Completing the Assignment:
Step 1: Choose one or two secondary sources from your Annotated Bibliography.
Step 2: Identify the larger issue these sources engage with (i.e. gender, class, nationalism, individualism, etc.), and brainstorm public conversations or debates related in some way to these issues. If, for instance, you’re researching masculinity for your ARP project, you will want to take the secondary source research you’ve been reading on masculinity and apply it to a public debate or conversation that’s been happening in our culture. Perhaps this debate concerns the representation of gender roles in contemporary films (or in children’s films). Perhaps it concerns gender within the workplace, or how masculinity is constructed over dating apps. Ultimately, your Op-Ed does not need to address your primary source, or have anything to do with cars at all. Whatever issue you end up addressing, you will probably want to get a more specific sense of what the public conversations are like and how people have been addressing these issues. To do that, look for other recent Op-Eds or even blog posts published within the past year or two. Consult professional publications, whether local newspapers such as Raleigh News & Observer or national outlets such as The New York Times, CNN, The Washington Post, etc. These other pieces of writing could serve as a point of departure for your own, something for you to respond to in your own Op-Ed.
Step 3: Once you get a sense of which contemporary debates your research can speak to, determine exactly how your research allows you to add something new to the conversation. In other words, figure out how to use research to intervene in a contemporary debate on an issue of public interest.
Step 4: Write an essay for a public audience that discusses your secondary source research in terms of the contemporary debate you’ve settled on. Your essay should adhere to the genre of the Op-Ed. In the course of your essay, you should reference and/or make use of your secondary source(s) in some way—the goal here is to present secondary source research to a general audience, by making the research relevant to a broader public. Your use of secondary sources ought to be consistent with how research tends to be cited in public writing (see the example Op-Eds we took a look at in class). Remember, since you are writing an opinion piece designed to persuade the public, you will be taking a stand of some sort. Furthermore, while your essay should be professional, it should not be too formal: avoid jargon, complex wording, etc.
Step 5: On the day the assignment is due, you will share your essay with some of your peers, who will respond to your findings.
Op-Ed Components:
· A snappy Title
· A Hook at the beginning – to draw in your readers
· An effort to frame your essay as Timely and Relevant. This can be part of the Hook. You can point to a recent news story or event (local, national, cultural), you can refer to your own personal experience, or you can do both. This should come at or near the beginning of the essay, to frame your entire Op-Ed and guide the reader into your argument. You may use this as an opportunity to articulate a position you’re responding to—in other words, you could Enter a Conversation.

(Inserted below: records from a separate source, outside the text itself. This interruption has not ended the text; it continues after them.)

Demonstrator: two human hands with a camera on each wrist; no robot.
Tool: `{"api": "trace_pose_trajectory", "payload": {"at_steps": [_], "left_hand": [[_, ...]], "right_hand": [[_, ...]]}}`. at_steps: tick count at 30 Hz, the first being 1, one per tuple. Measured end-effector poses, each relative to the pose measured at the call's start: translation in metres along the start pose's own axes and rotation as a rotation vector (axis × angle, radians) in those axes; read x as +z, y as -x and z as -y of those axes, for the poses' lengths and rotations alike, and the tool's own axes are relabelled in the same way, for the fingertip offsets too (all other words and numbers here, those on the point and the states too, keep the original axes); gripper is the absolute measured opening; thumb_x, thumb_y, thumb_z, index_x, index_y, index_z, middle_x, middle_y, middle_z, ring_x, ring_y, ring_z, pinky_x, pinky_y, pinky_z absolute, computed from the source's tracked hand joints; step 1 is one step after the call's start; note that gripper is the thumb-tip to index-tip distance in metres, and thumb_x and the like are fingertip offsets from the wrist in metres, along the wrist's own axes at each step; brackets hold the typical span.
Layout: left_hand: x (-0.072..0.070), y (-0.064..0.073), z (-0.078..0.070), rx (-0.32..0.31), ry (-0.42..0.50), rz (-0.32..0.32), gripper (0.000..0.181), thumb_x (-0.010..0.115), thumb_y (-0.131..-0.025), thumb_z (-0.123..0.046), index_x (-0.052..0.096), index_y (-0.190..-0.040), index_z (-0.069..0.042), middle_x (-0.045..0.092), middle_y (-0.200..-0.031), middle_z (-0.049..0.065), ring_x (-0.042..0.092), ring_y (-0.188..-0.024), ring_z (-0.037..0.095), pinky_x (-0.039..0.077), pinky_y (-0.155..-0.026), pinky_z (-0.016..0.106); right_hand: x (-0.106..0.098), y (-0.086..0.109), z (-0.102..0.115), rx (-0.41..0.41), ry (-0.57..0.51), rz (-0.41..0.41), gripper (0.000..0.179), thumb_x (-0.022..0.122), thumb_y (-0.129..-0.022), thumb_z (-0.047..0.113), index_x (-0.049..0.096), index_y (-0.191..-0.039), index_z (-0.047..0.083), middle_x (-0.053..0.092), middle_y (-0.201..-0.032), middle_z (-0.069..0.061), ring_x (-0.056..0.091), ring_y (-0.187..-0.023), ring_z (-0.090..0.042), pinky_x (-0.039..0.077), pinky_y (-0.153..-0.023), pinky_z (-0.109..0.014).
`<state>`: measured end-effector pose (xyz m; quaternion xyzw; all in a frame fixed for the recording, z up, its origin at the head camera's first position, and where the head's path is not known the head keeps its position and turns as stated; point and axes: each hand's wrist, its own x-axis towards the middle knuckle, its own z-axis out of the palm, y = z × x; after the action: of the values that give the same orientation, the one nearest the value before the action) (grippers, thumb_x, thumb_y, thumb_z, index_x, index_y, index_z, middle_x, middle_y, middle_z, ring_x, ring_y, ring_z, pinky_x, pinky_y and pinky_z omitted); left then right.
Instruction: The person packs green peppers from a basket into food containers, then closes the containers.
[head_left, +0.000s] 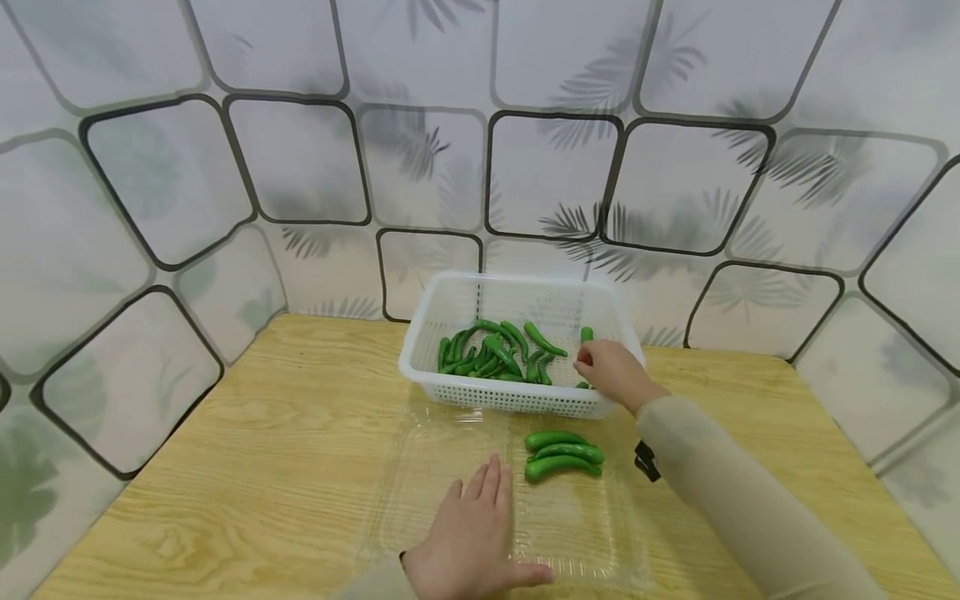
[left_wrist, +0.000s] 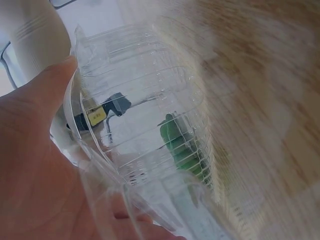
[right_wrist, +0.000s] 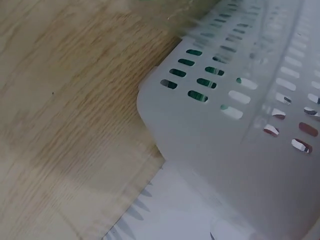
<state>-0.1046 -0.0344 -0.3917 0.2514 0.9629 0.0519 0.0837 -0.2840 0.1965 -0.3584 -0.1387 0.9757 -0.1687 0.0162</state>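
In the head view my right hand (head_left: 613, 373) reaches over the right end of a white plastic basket (head_left: 517, 402), its fingers curled around a green chili pepper (head_left: 587, 333) that shows above them. Several more green chili peppers (head_left: 502, 354) lie heaped in the basket's left and middle. A clear hinged plastic box (head_left: 566, 533) lies unfolded in front of it, with three green chili peppers (head_left: 564, 468) side by side in its right half. My left hand (head_left: 468, 533) rests on the box near the fold, fingers straight, thumb spread. The right wrist view hides the right fingers behind the basket wall.
A wooden tabletop (head_left: 247, 450) carries everything. Behind the basket stands a patterned wall covering (head_left: 420, 183) that also closes off both sides. A small black device (head_left: 647, 461) sits at the right wrist.
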Motion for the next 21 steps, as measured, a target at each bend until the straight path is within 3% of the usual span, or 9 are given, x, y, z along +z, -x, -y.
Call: {"api": "trace_pose_trajectory", "payload": {"at_steps": [9,17,21], "left_hand": [[0.003,0.001,0.002,0.016,-0.013,-0.037,0.113,0.045,-0.069,-0.084,0.034,-0.142,0.003,0.029,-0.147,0.022,0.033,-0.132,0.032,0.037,-0.096,0.051],[0.002,0.000,0.001,0.018,-0.044,-0.020,0.113,0.041,-0.069,-0.085,0.035,-0.142,0.002,0.030,-0.147,0.020,0.035,-0.131,0.030,0.038,-0.096,0.049],[0.002,-0.001,0.002,0.023,-0.036,-0.017,0.113,0.042,-0.069,-0.085,0.035,-0.142,0.001,0.030,-0.147,0.020,0.036,-0.131,0.030,0.039,-0.095,0.049]], "right_hand": [[0.000,-0.011,-0.002,0.007,0.086,0.043,0.016,0.056,-0.093,0.015,0.065,-0.092,0.002,0.062,-0.083,-0.007,0.057,-0.070,-0.020,0.047,-0.065,-0.038],[0.005,-0.023,-0.006,0.007,0.216,0.096,0.025,0.055,-0.093,0.014,0.063,-0.108,-0.004,0.063,-0.104,-0.019,0.060,-0.095,-0.033,0.048,-0.081,-0.045],[0.008,-0.030,-0.009,0.035,0.255,0.146,0.024,0.058,-0.092,0.012,0.060,-0.106,-0.007,0.063,-0.099,-0.019,0.060,-0.092,-0.033,0.048,-0.078,-0.044]]}}
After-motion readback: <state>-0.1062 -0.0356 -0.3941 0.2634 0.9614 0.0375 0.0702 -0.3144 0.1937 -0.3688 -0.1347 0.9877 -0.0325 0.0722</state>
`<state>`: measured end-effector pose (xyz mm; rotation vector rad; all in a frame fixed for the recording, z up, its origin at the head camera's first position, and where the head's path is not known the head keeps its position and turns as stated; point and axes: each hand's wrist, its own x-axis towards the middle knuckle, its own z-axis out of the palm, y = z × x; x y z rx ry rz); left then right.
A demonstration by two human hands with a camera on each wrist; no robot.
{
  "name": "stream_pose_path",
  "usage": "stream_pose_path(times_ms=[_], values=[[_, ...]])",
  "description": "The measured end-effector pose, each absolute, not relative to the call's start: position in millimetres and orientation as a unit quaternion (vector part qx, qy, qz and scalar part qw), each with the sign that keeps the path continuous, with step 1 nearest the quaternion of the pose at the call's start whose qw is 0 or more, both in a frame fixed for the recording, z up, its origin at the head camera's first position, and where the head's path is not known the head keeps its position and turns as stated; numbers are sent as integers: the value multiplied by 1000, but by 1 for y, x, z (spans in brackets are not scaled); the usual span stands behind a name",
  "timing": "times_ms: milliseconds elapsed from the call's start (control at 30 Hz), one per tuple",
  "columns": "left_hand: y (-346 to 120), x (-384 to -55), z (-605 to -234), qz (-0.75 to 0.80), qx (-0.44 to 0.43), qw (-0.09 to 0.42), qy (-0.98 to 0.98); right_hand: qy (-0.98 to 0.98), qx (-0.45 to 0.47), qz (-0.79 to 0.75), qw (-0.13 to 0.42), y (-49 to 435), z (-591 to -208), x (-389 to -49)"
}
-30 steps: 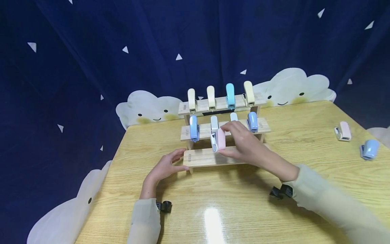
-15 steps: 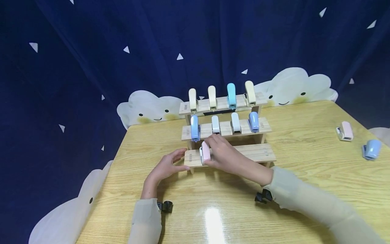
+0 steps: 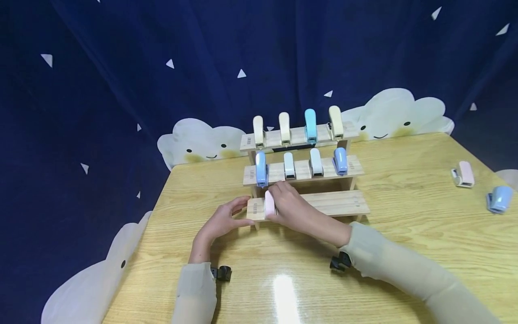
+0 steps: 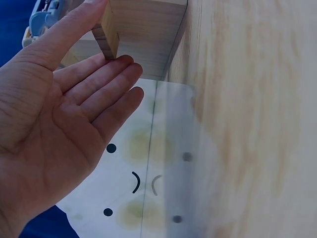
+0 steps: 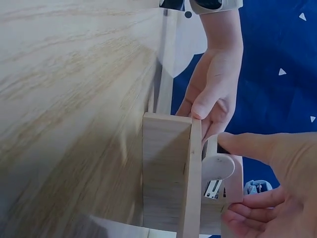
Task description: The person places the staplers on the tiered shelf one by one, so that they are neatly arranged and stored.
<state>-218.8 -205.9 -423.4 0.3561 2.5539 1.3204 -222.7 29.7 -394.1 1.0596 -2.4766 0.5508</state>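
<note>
My right hand (image 3: pixel 293 210) holds a small pink-and-white stapler (image 3: pixel 269 205) between thumb and fingers. The stapler stands upright at the left part of the bottom step of a wooden three-tier rack (image 3: pixel 333 203). In the right wrist view the stapler's white round end and metal part (image 5: pixel 214 188) show near the board. My left hand (image 3: pixel 222 219) is at the rack's left end, its thumb and nearly straight fingers touching the bottom board's end (image 4: pixel 105 37). On the middle tier stand a blue stapler (image 3: pixel 261 168), two white staplers (image 3: pixel 315 163) and another blue stapler (image 3: pixel 340 161).
Cream staplers (image 3: pixel 284 129) and a turquoise stapler (image 3: pixel 310 126) line the top tier. A pink stapler (image 3: pixel 465 174) and a blue stapler (image 3: pixel 499 199) lie at the right of the wooden table (image 3: pixel 243 279). A dark blue curtain (image 3: pixel 202 54) hangs behind.
My right hand has brought the pink stapler left and down onto the bottom step and turned it to face the front. My left hand has stayed at the rack's end.
</note>
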Motion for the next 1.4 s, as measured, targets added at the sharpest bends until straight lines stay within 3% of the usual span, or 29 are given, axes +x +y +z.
stream_pose_path(times_ms=[400, 600, 700, 833, 1000, 1167, 1400], values=[[-203, -220, -423, 448, 120, 124, 877, -890, 369, 215, 158, 34, -395, -223], [-201, -221, -424, 446, 124, 123, 878, -888, 370, 234, 139, 58, -376, -213], [-201, -221, -423, 444, 126, 123, 879, -868, 396, 251, 166, 81, -362, -214], [-203, -221, -421, 443, 128, 123, 879, -828, 422, 279, 241, 118, -345, -226], [-205, -221, -422, 443, 130, 125, 878, -807, 411, 297, 302, 173, -331, -240], [-205, -221, -422, 448, 127, 126, 876, -838, 347, 282, 314, 233, -330, -251], [-205, -219, -423, 449, 123, 132, 875, -901, 220, 257, 271, 316, -347, -257]])
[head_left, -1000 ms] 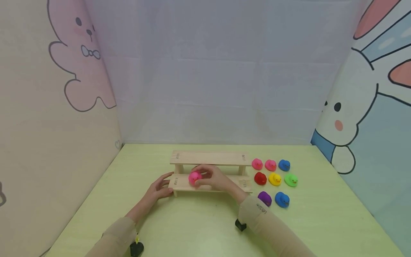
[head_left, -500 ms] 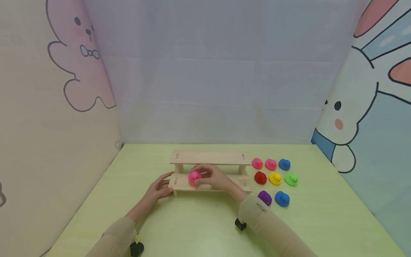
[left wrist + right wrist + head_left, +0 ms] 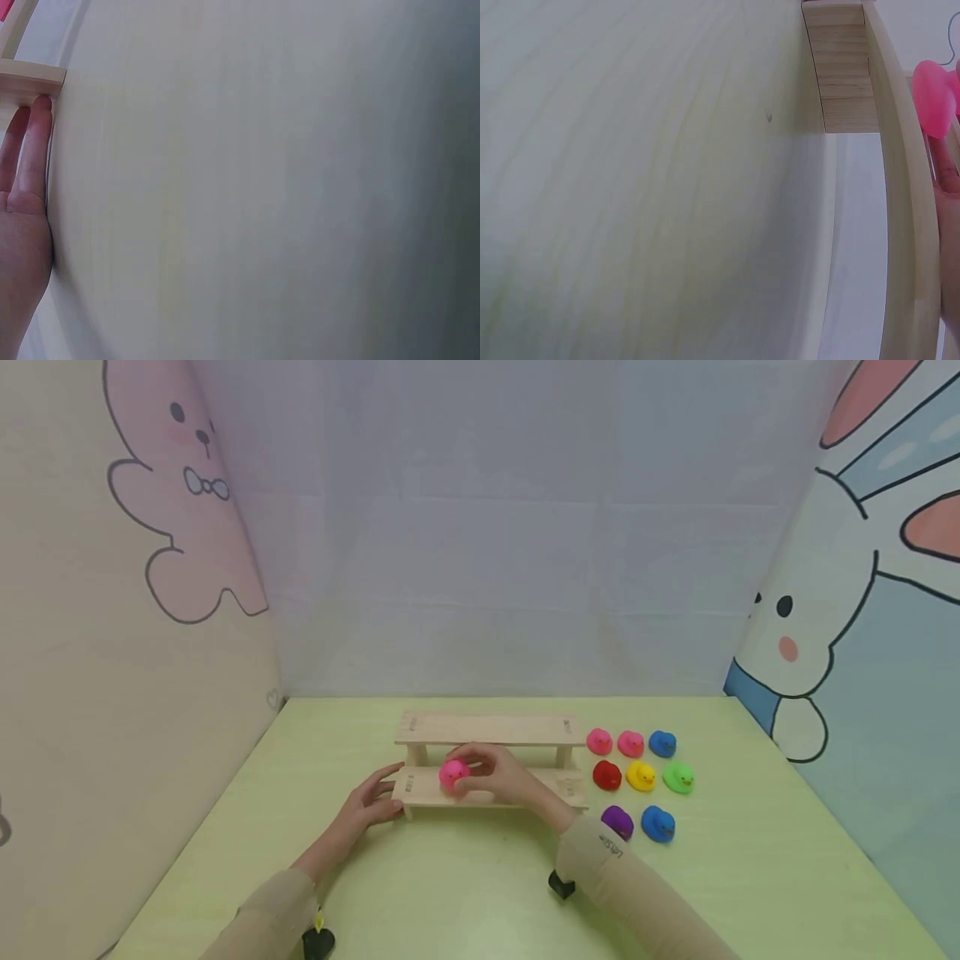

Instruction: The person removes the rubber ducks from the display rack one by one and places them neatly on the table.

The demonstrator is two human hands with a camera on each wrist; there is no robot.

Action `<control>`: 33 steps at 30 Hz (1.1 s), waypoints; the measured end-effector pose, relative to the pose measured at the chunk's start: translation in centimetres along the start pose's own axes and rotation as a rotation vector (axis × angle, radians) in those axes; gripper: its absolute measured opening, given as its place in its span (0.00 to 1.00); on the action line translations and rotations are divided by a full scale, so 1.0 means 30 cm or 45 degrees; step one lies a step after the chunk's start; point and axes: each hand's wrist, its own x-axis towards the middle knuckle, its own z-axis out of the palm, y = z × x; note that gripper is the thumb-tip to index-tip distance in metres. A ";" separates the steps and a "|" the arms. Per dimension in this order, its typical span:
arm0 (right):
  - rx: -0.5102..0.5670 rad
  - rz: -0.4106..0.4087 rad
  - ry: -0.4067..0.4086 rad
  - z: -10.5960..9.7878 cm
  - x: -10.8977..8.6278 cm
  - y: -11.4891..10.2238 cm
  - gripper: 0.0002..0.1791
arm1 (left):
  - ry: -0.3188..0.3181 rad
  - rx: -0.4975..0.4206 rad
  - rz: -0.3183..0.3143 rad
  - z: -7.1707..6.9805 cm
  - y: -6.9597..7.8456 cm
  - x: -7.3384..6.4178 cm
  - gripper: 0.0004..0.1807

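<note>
A pink toy duck [image 3: 452,774] sits on the left part of the lower board of a two-tier wooden stand [image 3: 487,727]. My right hand [image 3: 504,775] pinches the duck from its right side, thumb toward the front. In the right wrist view the pink duck [image 3: 933,99] shows just over the board's edge, partly cut off by the frame. At the stand's left end rests my left hand [image 3: 366,802], its fingers spread apart. The left wrist view shows straight fingers [image 3: 34,157] with tips right at the underside of a board.
Right of the stand, several toy ducks lie in rows on the pale green table [image 3: 450,893]: pink, blue, a red duck [image 3: 607,775], a yellow duck [image 3: 641,776], a green duck [image 3: 678,777] and a purple duck [image 3: 617,822]. Printed walls enclose the table.
Both hands and the pink duck stay in place on the stand. Only the head view shifts very slightly.
</note>
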 end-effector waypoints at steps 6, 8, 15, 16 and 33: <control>0.008 -0.012 0.009 -0.002 0.002 0.000 0.22 | 0.000 -0.003 0.011 -0.001 0.004 0.002 0.35; 0.012 0.001 0.008 -0.002 0.003 0.000 0.22 | -0.004 0.001 0.016 -0.001 0.004 0.002 0.35; 0.022 0.001 0.005 -0.001 -0.002 0.006 0.22 | -0.008 0.019 -0.009 0.001 0.005 0.002 0.34; 0.025 -0.004 0.006 -0.001 -0.003 0.007 0.22 | -0.007 0.020 -0.010 0.001 0.004 0.002 0.34; -0.068 0.030 -0.005 -0.039 -0.150 -0.055 0.26 | -0.024 -0.006 -0.012 0.000 0.007 0.000 0.35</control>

· A clear and concise Argument. Much like “Don’t Blame the Eater,” you may want to express your position in relation to what other people have argued—or might argue. This way, you’re entering a conversation (see above).
· Supporting Evidence, which can be drawn from your secondary source(s), as well as from your own knowledge, expertise, or background. Remember, too, that you can point to the well of general knowledge that you share with an educated public.
· A Conclusion that brings your Op-Ed full circle. You may want to reassess the Hook or opening remarks that make your essay Timely and Relevant. See the conclusion of “Don’t Blame the Eater” for an example of how to return to the opening remarks in such a way that the essay is “tied up” at the end.